Questions from Permutation and combination are frequently asked in various competitive exams.

The list of exams where such type of questions are asked includes bank exams such as IBPS PO, SBI PO, IBPS RRB, IBPS Clerk, IBPS SO as well as exams like LIC AAO, SSC CGL etc.

## Understanding what is Permutation

Permutation refers to the arrangement of all elements or objects of a set in a sequence or if a sequence is already ordered, rearranging it is called permuting. They occur in almost every topic of maths and often arise when different order on certain finite set is considered.

## Understanding what is combination

It refers to the way of selecting items from a group such that the order of the selection doesn’t matter. In smaller cases, it is also possible to count the number of combinations. It refers to combination of ‘n’ number of things, taken at ‘k’ time and does not include repetition. In the case of referring to a combination where repetition is allowed, the terms k-combination is often used.

## Understanding Factorial

It refers to the product of the numbers which start from 1 and go up to a number ‘n’. In this case, it is known as the factorial of the number ‘n’.

n! = 1 × 2 × 3 × 4 × 5 × 6…….. × (n – 2) × (n – 1) × n

For example:

4! = 1 × 2 × 3 × 4 = 24

5! = 1 × 2 × 3 × 4 × 5 = 120

6! = 1 × 2 × 3 × 4 × 5 × 6 = 720

Key points to consider in case of Factorial:

0! & 1! Is equal to 1.

Also, we can’t find the factorial of a negative number.

## Factorial application

It is one of the most common applications in case of arrangement. Let us try to understand how can factorial help to arrange things.

For example, when we have 5 persons and we need to arrange them in 5 vacant places. We can start with the first place when we choose 1 person out of 5 for the first place. So, we can do that in 5 ways. Now with 4 vacant seats, we have 4 persons left. We can choose 1 person out of 4 for the second place.

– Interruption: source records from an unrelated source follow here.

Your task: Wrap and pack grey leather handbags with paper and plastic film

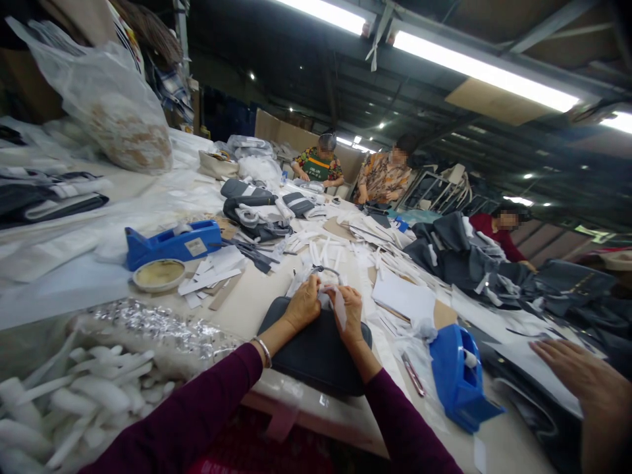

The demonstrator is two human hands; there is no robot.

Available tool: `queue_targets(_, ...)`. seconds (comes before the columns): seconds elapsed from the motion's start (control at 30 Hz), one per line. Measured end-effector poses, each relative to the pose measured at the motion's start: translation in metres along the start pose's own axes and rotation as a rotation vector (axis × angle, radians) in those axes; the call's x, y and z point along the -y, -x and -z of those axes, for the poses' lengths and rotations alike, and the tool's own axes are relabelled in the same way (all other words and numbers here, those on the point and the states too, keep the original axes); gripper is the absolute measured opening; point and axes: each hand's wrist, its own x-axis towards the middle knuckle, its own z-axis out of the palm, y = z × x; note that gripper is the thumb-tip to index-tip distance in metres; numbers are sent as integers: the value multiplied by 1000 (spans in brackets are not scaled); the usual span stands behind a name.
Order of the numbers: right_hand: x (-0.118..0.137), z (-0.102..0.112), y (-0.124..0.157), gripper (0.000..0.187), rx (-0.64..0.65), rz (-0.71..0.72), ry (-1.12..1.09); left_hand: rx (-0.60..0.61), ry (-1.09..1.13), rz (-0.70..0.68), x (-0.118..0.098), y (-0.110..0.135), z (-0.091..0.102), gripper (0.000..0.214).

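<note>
A dark navy bag (316,359) lies flat at the table's front edge, its handle (326,268) pointing away from me. My left hand (303,304) is closed at the base of the handle, fingers pinched on white wrapping there. My right hand (349,313) is closed too, pinching a thin white sheet (340,306) that hangs down past its fingers. Both hands meet over the far edge of the bag. Fingertips partly hide what lies between them.
Blue tape dispensers (172,245) (459,375) stand left and right, with a cutter knife (413,374) beside the right one. A round dish (158,274), paper strips and a bag of white foam pieces (99,395) lie leftward. Another person's hand (567,368) reaches in from the right. Several co-workers sit farther back.
</note>
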Motion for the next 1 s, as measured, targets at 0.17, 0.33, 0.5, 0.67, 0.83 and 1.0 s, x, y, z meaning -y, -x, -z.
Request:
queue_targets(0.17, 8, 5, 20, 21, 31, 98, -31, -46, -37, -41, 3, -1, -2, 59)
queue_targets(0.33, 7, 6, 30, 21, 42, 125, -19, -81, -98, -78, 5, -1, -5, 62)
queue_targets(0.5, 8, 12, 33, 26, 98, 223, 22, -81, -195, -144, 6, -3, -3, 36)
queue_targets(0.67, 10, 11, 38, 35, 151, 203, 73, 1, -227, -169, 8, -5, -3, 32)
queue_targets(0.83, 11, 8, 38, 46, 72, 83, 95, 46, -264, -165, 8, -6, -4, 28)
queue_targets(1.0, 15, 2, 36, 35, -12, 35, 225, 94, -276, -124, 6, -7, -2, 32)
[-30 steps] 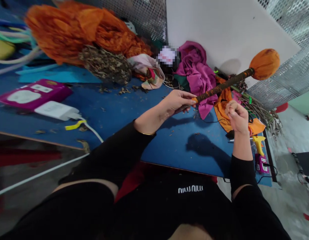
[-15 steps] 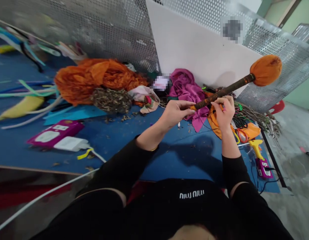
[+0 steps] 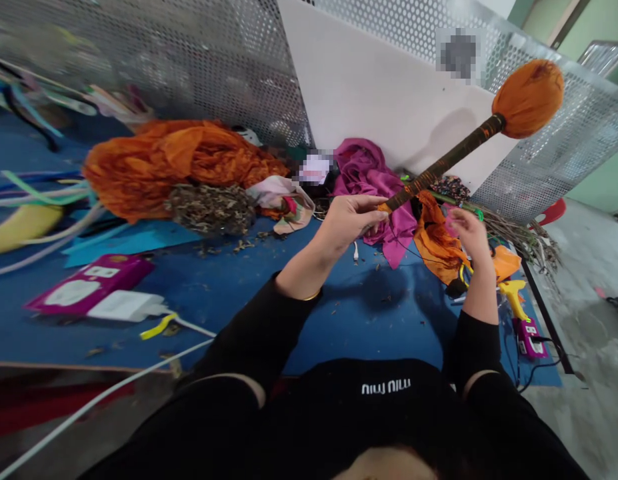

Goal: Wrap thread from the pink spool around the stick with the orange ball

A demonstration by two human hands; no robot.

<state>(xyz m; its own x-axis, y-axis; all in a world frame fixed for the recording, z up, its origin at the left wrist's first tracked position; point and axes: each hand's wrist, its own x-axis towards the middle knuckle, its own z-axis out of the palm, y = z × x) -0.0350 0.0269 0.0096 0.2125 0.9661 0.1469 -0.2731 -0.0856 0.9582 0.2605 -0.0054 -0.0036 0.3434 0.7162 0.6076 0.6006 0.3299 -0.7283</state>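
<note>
My left hand point(image 3: 351, 219) is closed around the lower end of a dark wrapped stick point(image 3: 441, 163). The stick slants up to the right and ends in a round orange cloth ball point(image 3: 529, 98). My right hand point(image 3: 463, 230) hovers just right of the stick's lower end, above the orange cloth point(image 3: 436, 243), with fingers curled; it seems to pinch something small that I cannot make out. Both hands are over the blue tabletop point(image 3: 339, 300).
A big orange cloth bundle point(image 3: 173, 163) and dried leaves point(image 3: 211, 208) lie at the left. Magenta cloth point(image 3: 371, 180), twigs point(image 3: 523, 237), a yellow glue gun point(image 3: 513, 297), a purple box point(image 3: 83, 292) with a white adapter point(image 3: 123, 305), and perforated metal panels point(image 3: 189, 67) ring the table.
The stick's ball end has tilted higher. My right hand let go of the stick's shaft and dropped down to the right, over the orange cloth.
</note>
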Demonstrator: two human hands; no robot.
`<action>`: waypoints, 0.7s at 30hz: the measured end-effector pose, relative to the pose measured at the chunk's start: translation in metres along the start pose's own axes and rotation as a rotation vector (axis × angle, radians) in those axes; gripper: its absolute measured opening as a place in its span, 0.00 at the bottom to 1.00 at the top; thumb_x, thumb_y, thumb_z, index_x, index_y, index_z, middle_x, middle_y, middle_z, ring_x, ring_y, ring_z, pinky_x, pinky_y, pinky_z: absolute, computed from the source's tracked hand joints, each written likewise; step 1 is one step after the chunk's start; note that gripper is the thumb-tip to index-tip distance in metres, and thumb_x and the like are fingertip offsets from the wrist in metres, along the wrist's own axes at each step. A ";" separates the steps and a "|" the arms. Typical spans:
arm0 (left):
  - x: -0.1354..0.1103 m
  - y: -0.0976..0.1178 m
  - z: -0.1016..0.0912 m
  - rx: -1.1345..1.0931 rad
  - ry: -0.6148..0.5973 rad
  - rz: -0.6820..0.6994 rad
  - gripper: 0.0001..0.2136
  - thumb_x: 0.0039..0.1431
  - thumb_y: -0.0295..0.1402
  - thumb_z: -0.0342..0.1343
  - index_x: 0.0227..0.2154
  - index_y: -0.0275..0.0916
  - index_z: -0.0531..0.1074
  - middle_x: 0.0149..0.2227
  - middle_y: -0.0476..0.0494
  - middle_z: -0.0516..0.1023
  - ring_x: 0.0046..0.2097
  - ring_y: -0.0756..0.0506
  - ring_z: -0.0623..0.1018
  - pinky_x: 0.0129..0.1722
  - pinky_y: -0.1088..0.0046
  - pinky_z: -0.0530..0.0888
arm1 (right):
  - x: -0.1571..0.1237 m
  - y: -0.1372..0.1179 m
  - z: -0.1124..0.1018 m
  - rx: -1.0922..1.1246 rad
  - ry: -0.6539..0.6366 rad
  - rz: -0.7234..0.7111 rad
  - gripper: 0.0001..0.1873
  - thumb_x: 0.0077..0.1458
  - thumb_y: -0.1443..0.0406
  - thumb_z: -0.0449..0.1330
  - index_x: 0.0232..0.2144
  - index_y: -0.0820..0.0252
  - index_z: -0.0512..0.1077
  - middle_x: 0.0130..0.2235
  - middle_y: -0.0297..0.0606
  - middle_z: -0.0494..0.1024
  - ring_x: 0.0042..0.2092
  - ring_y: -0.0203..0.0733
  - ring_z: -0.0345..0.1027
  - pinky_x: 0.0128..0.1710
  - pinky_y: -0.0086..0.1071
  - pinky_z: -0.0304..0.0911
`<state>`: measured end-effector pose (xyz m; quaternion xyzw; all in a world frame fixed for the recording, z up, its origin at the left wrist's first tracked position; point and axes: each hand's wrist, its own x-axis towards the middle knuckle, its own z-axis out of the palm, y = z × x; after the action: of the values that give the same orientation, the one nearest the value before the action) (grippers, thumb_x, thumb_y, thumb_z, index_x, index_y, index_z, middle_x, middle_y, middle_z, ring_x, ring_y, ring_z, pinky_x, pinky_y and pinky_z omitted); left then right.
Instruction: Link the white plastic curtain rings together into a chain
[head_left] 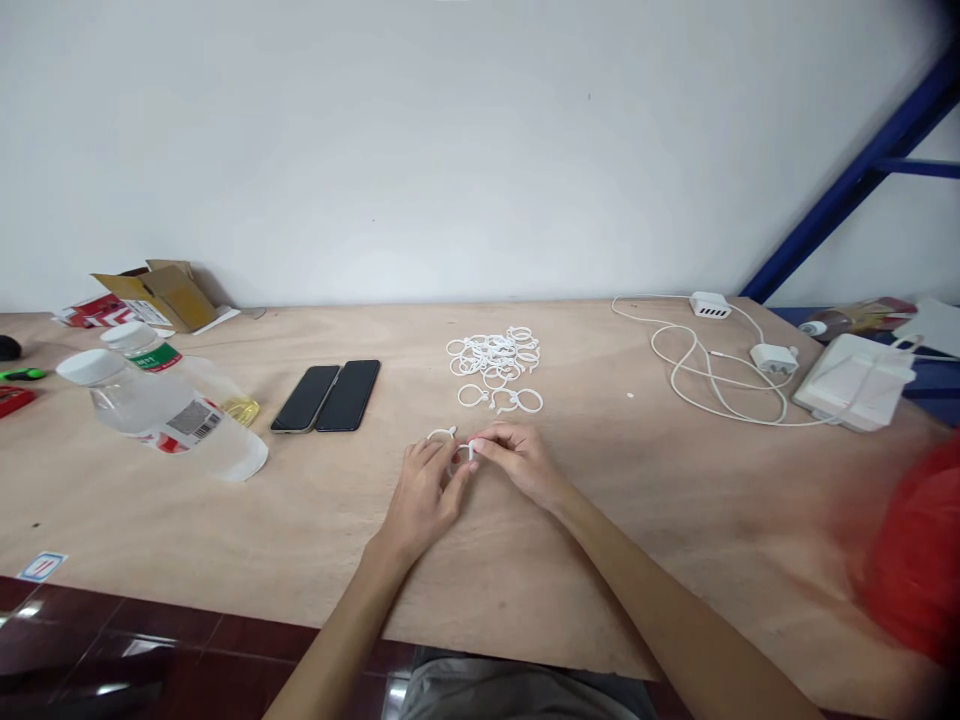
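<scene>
Low over the front-middle of the table, both hands meet at a white plastic curtain ring [464,447]. My left hand [429,492] is closed round its left side, thumb and fingers pinching it. From the other side, my right hand [523,462] pinches the ring's edge between thumb and forefinger. Part of this ring is hidden by the fingers. Another white ring [441,433] shows just past the left fingertips; whether it is touched I cannot tell. Farther back lies a heap of white rings [491,358], with a few loose rings [530,401] in front of it.
Two phones [349,397] lie side by side on the left, beyond them leaning plastic bottles [169,415] and an open cardboard box [169,295]. A white cable [705,375] loops to a charger hub [709,305] and a white adapter [855,380]. Something red [915,550] blurs at right.
</scene>
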<state>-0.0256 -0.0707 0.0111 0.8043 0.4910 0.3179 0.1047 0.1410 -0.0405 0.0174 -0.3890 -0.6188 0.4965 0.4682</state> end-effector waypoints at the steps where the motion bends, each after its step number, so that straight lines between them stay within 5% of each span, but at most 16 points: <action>1: -0.001 -0.002 0.001 0.012 0.016 0.000 0.12 0.64 0.37 0.48 0.44 0.39 0.71 0.39 0.41 0.77 0.40 0.43 0.73 0.43 0.62 0.69 | 0.001 0.002 -0.003 -0.035 0.002 -0.009 0.09 0.52 0.60 0.60 0.28 0.56 0.79 0.31 0.36 0.80 0.36 0.42 0.72 0.39 0.37 0.66; 7: -0.005 -0.014 0.008 0.203 0.128 -0.107 0.19 0.58 0.28 0.50 0.53 0.39 0.67 0.53 0.34 0.70 0.51 0.35 0.67 0.50 0.51 0.66 | 0.009 0.030 -0.042 -0.646 0.437 -0.108 0.10 0.49 0.63 0.61 0.35 0.57 0.77 0.37 0.43 0.75 0.42 0.48 0.67 0.46 0.44 0.63; 10: -0.005 -0.013 0.006 0.226 0.182 -0.132 0.21 0.57 0.27 0.51 0.55 0.40 0.65 0.57 0.33 0.65 0.54 0.33 0.65 0.51 0.49 0.65 | 0.011 0.039 -0.052 -0.796 0.459 -0.078 0.07 0.49 0.65 0.59 0.31 0.57 0.77 0.35 0.43 0.72 0.42 0.50 0.65 0.45 0.46 0.62; 15: 0.005 -0.002 0.007 0.070 0.260 -0.066 0.16 0.58 0.33 0.53 0.50 0.42 0.68 0.50 0.38 0.71 0.51 0.39 0.70 0.53 0.53 0.65 | 0.011 0.023 -0.036 -0.391 0.462 -0.064 0.08 0.51 0.61 0.58 0.29 0.58 0.76 0.31 0.40 0.75 0.33 0.43 0.66 0.37 0.38 0.63; 21: 0.035 0.008 0.019 -0.281 0.159 -0.092 0.23 0.57 0.39 0.56 0.55 0.40 0.64 0.49 0.39 0.74 0.46 0.43 0.73 0.48 0.62 0.70 | 0.006 -0.002 -0.014 0.165 0.227 0.047 0.11 0.47 0.57 0.62 0.26 0.58 0.75 0.27 0.34 0.73 0.29 0.37 0.63 0.31 0.32 0.59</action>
<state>0.0030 -0.0413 0.0142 0.7309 0.4847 0.4407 0.1915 0.1531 -0.0318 0.0214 -0.4171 -0.5096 0.5094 0.5540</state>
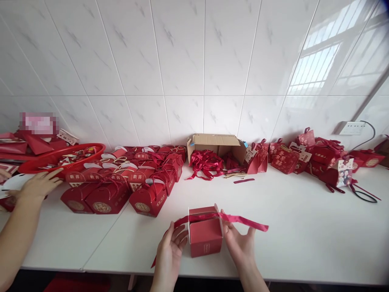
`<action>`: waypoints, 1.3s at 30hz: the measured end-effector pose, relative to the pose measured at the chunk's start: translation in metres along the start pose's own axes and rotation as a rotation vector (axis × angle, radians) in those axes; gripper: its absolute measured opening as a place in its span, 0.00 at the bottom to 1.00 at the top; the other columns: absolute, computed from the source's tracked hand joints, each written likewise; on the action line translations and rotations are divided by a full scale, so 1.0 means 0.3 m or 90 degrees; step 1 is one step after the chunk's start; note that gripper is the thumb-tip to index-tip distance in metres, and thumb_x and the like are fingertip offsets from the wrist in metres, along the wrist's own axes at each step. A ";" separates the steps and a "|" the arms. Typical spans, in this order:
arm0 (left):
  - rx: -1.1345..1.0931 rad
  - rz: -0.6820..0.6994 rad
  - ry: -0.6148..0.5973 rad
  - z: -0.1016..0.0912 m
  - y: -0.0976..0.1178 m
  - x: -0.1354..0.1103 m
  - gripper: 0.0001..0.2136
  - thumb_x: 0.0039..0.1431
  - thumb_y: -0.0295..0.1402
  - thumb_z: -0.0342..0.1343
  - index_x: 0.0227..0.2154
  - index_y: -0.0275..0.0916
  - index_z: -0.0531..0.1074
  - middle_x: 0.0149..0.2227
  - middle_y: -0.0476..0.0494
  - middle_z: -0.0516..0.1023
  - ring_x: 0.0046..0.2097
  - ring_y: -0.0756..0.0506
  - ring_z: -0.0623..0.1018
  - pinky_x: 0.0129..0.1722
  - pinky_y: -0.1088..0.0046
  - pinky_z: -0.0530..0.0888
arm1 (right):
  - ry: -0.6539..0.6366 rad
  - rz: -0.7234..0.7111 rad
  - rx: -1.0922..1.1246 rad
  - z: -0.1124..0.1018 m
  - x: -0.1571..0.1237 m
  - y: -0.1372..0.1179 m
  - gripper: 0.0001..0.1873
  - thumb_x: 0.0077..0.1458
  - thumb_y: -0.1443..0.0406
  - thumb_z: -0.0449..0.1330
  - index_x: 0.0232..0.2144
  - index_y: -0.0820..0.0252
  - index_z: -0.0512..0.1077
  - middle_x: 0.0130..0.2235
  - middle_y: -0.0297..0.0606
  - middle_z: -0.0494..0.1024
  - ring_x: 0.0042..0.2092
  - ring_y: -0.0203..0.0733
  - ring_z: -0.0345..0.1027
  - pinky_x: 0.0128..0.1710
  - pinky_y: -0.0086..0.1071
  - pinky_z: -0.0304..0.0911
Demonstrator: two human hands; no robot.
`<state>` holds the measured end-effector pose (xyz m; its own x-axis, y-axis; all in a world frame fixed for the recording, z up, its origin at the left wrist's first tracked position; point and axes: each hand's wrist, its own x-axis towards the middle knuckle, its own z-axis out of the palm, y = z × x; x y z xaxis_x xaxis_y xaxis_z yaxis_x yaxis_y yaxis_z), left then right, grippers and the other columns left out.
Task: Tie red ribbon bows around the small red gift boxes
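A red paper gift box (206,239) stands on the white table in front of me, between my hands. A dark pink satin ribbon (243,222) crosses its top under the upright side flaps and trails out on both sides. At the box's left, my left hand (170,251) has its fingers curled, with the ribbon at its fingertips and a tail hanging behind the hand. My right hand (243,247) is at the box's right side, fingertips by the flap, thumb spread away beneath the loose ribbon end.
Several red boxes (106,198) with cord handles stand in rows at left. Behind is a cardboard box (214,140) of ribbons; red bags (284,158) line the back right. Another person's hand (38,186) reaches near a red basket (101,151). A tiled wall (182,61) closes the back.
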<state>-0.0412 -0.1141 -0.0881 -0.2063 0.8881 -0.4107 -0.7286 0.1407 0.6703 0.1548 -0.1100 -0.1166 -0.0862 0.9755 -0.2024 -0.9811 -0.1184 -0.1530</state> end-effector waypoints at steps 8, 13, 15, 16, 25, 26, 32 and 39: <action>-0.015 0.039 0.037 -0.031 0.026 0.002 0.08 0.61 0.25 0.51 0.39 0.36 0.74 0.30 0.44 0.79 0.30 0.49 0.80 0.25 0.77 0.77 | 0.082 -0.003 -0.031 0.000 -0.029 -0.016 0.17 0.42 0.76 0.55 0.37 0.62 0.73 0.48 0.43 0.73 0.49 0.40 0.70 0.44 0.31 0.69; -0.018 0.037 0.051 -0.040 0.023 -0.014 0.06 0.60 0.25 0.51 0.36 0.35 0.74 0.31 0.43 0.79 0.30 0.48 0.80 0.24 0.76 0.76 | 0.108 -0.077 -0.153 0.026 -0.037 -0.006 0.13 0.50 0.64 0.63 0.40 0.60 0.75 0.36 0.36 0.76 0.35 0.34 0.71 0.34 0.27 0.70; -0.015 0.041 0.065 -0.045 0.028 -0.017 0.06 0.61 0.25 0.51 0.35 0.34 0.73 0.31 0.43 0.79 0.30 0.48 0.80 0.24 0.76 0.76 | 0.117 -0.141 -0.181 0.040 -0.033 -0.014 0.14 0.49 0.63 0.65 0.41 0.59 0.76 0.33 0.33 0.75 0.31 0.31 0.69 0.32 0.24 0.70; -0.014 0.047 0.070 -0.047 0.034 -0.018 0.07 0.61 0.26 0.50 0.35 0.34 0.73 0.30 0.43 0.79 0.30 0.48 0.80 0.24 0.76 0.76 | 0.121 -0.168 -0.196 0.047 -0.030 -0.022 0.14 0.48 0.63 0.66 0.40 0.59 0.76 0.34 0.32 0.75 0.30 0.30 0.68 0.32 0.24 0.70; 0.025 0.315 0.058 0.018 0.169 -0.027 0.09 0.47 0.29 0.65 0.33 0.39 0.74 0.29 0.54 0.75 0.27 0.54 0.75 0.27 0.80 0.74 | 0.131 -0.404 -0.486 0.151 -0.009 -0.122 0.14 0.48 0.56 0.66 0.35 0.57 0.76 0.34 0.34 0.74 0.33 0.35 0.65 0.37 0.31 0.66; 0.049 0.360 0.041 0.039 0.191 -0.031 0.10 0.45 0.29 0.66 0.31 0.40 0.73 0.28 0.55 0.74 0.27 0.53 0.74 0.28 0.79 0.74 | 0.121 -0.432 -0.537 0.173 -0.012 -0.135 0.14 0.49 0.56 0.65 0.36 0.57 0.75 0.33 0.34 0.74 0.33 0.37 0.65 0.37 0.33 0.65; 0.223 0.509 -0.117 0.187 0.288 -0.050 0.09 0.47 0.35 0.65 0.28 0.39 0.72 0.27 0.51 0.77 0.31 0.50 0.76 0.33 0.77 0.74 | -0.058 -0.518 -0.849 0.342 -0.032 -0.186 0.16 0.54 0.54 0.59 0.37 0.58 0.76 0.37 0.40 0.76 0.41 0.45 0.67 0.42 0.38 0.62; 0.336 0.505 -0.291 0.331 0.300 -0.077 0.09 0.49 0.34 0.63 0.33 0.37 0.74 0.33 0.44 0.80 0.37 0.45 0.79 0.42 0.70 0.74 | -0.235 -0.475 -0.940 0.479 -0.014 -0.180 0.18 0.54 0.51 0.58 0.25 0.59 0.73 0.25 0.34 0.73 0.31 0.40 0.65 0.34 0.34 0.61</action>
<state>-0.0372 -0.0785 0.0429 -0.1532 0.8737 0.4617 -0.0933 -0.4779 0.8734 0.1833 -0.0812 0.0314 0.0450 0.8578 0.5120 0.1438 0.5016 -0.8530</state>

In this manner, the number of seats, as well as people, keep on decreasing.

As all the people are required to do these activities, we multiply them to get the final answer and find out the different ways of arrangement.

Hence, the total ways are = 5 × 4 × 3 × 2 × 1 which is 5! = 120

Or we can also say that wherever we need to arrange ‘n’ things at ‘n’ places, the total arrangement can be equal to n!

Whenever we need to choose things from a group without arraignment, the combination comes into the picture.

## Concept of combination

It is applicable whenever we need to choose things from a group and no arrangement is required.

In this case, we select the things at random & then check out the different ways of selection. This is step one in the process. It is also known as a collection. The formula, in this case, is nCr

nCr = n! / [r! × (n – r)!]

5C2 = [5 × 4] / [1 × 2] = 10

nCr = nC(n – r)

For example:

10C7 = 10C3 = [10 × 9 × 8] / [1 × 2 × 3] = 120

Whenever we are required to choose things from a group and arrangement is required to be made, in that case permutation comes into the picture.

## Concept of permutation

The formula which is used for permutation is nPr = n! / (n – r)! S

For example,

Five people out of whom only two can drive are to be seated in a five seater car with two seats in front and three in the rear. The people who know driving don’t sit together. Only someone who knows driving can sit on the driver’s seat. Find the number of ways the five people can be seated.

A. 40
B .60
C. 48
D. 36
E. None of these

Ans. D

Number of people who can drive = 2

Number of ways of selecting driver = 2C1

The other person who knows driving can be seated only in the rear three seats in 3 ways

Total number of ways of seating the two persons = 2C1 × 3

Number of ways of seating remaining = 3!

Total number of all five can be seated = 2C1 × 3 × 3! = 36